Safe to say, it’s been a torrid start to the decade, as evidenced by the Dow’s worst first quarter performance ever, and European stocks are continuing that trend on the first day of Q2.
It’s been a much more encouraging week or so in financial markets, with equities around the world rebounding off their lows to end the quarter with five positive sessions in six days. Unfortunately, this was always going to be tough to sustain with many countries including the US still only approaching peak-coronavirus. Quarter-end/start can cause unusual fluctuations in stock markets so we don’t want to read too much into today.
Of course, when the President of the United States warns of a “very, very painful two weeks” to come, with the White House anticipating between 100,000 and 240,000 deaths as a result of the coronavirus, it’s understandable for investors to be shaken. This was always the risk of last week’s rebound and we must now hope that quarantine measures bring that number considerably down.
This is a huge change in tone from the President who has failed to grasp the true horror of the coronavirus in the past, repeatedly claiming it will be defeated very soon. As we enter a rapid acceleration phase in the US which brings enormous uncertainty, the bullish case for stock markets is a little weak and we could see the rally quickly run out of steam. We can only hope the next two weeks aren’t nearly as bad as we now fear, on all accounts.
Trump did propose another $2 trillion stimulus package, this time focused on infrastructure spending, but it’s unclear whether it will pass Congress given that they have only just passed another huge packageof the same value. It would be welcome as part of any recovery but doesn’t address concerns investors have right now.
Oil takes another hammering
Crude prices are once again taking a beating, with Brent off more than 4% as risk aversion spreads across the market. US WTI is seeing smaller losses but once again touched $20 a barrel where it saw some support, coming close to the lows hit on Monday.
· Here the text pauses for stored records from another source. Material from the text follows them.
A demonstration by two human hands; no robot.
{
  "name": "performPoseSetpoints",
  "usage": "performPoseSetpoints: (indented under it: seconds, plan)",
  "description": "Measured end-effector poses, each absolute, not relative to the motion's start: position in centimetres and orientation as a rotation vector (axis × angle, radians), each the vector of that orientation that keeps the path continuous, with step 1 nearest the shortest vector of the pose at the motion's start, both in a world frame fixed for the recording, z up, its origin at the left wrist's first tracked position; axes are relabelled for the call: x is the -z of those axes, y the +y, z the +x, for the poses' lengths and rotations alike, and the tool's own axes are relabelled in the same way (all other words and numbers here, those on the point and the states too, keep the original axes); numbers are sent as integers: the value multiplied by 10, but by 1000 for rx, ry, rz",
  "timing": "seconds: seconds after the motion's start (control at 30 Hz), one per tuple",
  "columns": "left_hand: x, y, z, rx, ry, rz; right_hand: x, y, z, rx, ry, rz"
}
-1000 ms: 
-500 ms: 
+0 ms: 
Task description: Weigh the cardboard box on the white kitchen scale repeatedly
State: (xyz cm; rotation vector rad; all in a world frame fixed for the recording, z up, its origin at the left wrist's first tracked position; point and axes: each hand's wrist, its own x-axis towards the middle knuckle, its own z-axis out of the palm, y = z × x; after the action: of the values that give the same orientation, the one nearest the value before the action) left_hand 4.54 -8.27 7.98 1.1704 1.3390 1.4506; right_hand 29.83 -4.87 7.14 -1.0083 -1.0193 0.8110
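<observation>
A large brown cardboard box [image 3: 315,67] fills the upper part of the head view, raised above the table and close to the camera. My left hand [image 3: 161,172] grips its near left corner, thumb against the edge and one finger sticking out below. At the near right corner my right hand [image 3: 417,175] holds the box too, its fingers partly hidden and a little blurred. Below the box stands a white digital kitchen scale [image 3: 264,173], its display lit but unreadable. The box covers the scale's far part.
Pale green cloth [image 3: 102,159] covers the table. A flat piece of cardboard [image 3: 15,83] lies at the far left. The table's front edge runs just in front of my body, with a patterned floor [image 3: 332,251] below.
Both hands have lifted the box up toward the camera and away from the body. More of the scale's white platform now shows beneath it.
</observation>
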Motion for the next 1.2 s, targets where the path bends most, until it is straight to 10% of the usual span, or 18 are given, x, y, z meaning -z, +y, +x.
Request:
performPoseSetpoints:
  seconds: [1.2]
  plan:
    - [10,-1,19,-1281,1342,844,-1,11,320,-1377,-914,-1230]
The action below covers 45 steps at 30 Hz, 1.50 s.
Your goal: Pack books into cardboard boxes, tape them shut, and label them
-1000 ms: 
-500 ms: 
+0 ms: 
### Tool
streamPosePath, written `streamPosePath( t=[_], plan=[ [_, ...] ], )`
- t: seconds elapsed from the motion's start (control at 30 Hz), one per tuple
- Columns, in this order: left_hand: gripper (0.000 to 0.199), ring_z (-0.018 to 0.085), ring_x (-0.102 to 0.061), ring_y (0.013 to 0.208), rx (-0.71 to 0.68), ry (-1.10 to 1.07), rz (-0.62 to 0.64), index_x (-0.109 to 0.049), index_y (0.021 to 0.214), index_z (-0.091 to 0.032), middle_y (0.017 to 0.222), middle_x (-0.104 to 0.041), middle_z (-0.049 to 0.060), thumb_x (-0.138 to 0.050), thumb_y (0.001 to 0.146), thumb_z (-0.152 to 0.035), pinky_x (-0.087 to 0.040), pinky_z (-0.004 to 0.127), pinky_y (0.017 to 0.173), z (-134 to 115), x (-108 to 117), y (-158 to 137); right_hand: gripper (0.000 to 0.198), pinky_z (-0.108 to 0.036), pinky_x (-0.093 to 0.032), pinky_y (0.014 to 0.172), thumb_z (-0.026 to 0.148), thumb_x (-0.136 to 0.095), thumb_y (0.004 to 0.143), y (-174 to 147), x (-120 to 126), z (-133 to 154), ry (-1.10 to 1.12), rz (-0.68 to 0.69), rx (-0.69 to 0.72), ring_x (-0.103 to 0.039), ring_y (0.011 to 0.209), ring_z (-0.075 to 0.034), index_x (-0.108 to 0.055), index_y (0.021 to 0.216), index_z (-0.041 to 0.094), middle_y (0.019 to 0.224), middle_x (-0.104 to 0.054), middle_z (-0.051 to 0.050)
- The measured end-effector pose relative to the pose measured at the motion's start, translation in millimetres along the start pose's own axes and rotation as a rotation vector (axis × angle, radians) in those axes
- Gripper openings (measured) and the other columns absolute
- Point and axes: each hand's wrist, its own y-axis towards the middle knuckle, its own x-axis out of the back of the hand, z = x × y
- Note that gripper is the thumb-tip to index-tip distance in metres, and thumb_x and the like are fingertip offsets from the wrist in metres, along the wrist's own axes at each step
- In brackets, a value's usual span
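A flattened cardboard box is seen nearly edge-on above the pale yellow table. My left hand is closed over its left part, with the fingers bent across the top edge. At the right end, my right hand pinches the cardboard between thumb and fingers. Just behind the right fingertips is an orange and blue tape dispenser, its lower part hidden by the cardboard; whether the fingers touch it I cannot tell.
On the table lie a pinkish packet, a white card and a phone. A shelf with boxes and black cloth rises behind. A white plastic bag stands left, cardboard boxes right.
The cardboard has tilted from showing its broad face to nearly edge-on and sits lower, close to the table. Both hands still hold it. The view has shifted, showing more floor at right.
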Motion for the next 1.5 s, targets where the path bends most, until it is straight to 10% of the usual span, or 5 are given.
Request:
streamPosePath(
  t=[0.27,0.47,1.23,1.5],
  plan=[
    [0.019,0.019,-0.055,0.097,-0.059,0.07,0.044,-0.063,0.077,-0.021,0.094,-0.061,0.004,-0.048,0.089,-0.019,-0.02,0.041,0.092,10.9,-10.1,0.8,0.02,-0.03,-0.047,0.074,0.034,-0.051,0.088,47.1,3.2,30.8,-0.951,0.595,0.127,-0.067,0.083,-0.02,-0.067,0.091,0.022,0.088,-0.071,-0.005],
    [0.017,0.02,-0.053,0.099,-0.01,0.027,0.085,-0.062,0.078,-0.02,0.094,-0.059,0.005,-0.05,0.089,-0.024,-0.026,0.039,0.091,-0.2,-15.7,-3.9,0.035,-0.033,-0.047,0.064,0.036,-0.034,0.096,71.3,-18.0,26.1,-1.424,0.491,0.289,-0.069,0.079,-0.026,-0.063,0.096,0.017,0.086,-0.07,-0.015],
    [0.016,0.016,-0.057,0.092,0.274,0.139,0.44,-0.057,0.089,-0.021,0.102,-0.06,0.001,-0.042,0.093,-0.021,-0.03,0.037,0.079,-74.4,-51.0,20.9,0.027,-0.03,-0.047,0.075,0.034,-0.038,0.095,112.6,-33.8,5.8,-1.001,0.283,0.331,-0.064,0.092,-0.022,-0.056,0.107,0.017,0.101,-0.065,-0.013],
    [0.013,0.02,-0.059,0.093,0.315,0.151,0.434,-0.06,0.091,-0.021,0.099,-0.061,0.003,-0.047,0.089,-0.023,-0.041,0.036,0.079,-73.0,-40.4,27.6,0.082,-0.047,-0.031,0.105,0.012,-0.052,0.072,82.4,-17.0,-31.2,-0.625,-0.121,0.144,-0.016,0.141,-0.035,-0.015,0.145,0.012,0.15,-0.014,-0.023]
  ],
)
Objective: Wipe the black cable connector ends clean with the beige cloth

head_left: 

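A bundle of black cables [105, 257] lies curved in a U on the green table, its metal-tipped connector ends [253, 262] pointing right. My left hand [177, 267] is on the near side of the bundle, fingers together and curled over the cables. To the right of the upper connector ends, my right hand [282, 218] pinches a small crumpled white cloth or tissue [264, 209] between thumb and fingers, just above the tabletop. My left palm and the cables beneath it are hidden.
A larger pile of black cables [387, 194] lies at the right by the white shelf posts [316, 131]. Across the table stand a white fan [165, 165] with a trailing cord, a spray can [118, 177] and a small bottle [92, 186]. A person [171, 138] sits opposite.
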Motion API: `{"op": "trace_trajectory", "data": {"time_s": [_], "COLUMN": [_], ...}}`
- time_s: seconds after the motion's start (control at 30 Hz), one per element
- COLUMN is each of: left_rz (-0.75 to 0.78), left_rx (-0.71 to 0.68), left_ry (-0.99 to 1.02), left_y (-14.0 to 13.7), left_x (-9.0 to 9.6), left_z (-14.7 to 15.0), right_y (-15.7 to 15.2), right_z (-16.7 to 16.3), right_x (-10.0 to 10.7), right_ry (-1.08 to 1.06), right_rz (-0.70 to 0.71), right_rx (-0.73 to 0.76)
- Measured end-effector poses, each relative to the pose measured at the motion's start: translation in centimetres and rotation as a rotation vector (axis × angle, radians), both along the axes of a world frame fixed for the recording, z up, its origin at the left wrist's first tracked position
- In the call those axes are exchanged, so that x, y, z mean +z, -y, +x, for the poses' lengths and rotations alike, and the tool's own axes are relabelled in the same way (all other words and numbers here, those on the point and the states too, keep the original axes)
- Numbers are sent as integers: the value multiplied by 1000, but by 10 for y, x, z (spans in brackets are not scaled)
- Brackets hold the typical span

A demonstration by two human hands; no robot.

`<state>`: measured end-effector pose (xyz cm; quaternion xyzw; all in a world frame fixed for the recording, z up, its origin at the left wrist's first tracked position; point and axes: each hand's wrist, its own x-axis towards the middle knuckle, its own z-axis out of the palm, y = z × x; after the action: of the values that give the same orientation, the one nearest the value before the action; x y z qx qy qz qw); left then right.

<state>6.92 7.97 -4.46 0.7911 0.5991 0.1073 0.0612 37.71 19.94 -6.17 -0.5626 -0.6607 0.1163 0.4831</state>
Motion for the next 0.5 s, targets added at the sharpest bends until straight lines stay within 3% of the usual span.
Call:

This comes as Trump plans to lease out space in the country’s strategic oil reserve in an attempt to alleviate some of the capacity concerns, after Congress blocked attempts to max it out with purchases from domestic producers.
This will only provide temporary relief and it won’t be long before we’re questioning where it’s all going to go, which will further weigh on prices and raise the prospect of bankruptcies in the US shale industry.
Is gold re-finding its safe have status?
Gold is behaving a little more life the safe haven it traditionally is this morning, rising more than 1% as risk assets turn south. Whether this is actually a sign of the relationship re-emerging or another example of month-end price action isn’t yet clear. The yellow metal slipped back below $1,600 on Tuesday, despite risk aversion building on the final day of the quarter. Clearly all is still not well there.
Bitcoin’s bullish credentials face major test
Bitcoin is being dragged down with everything else, although compared to its usual swings, these moves are fairly modest. The cryptocurrency faces a big test of its bullish credentials over the next few days, having fallen short of last week’s peak during this recent rebound. Should it continue to trend lower and break the lows of earlier this week, just shy of $6,000, then further pain may lie ahead, with the next test potentially coming around $5,000.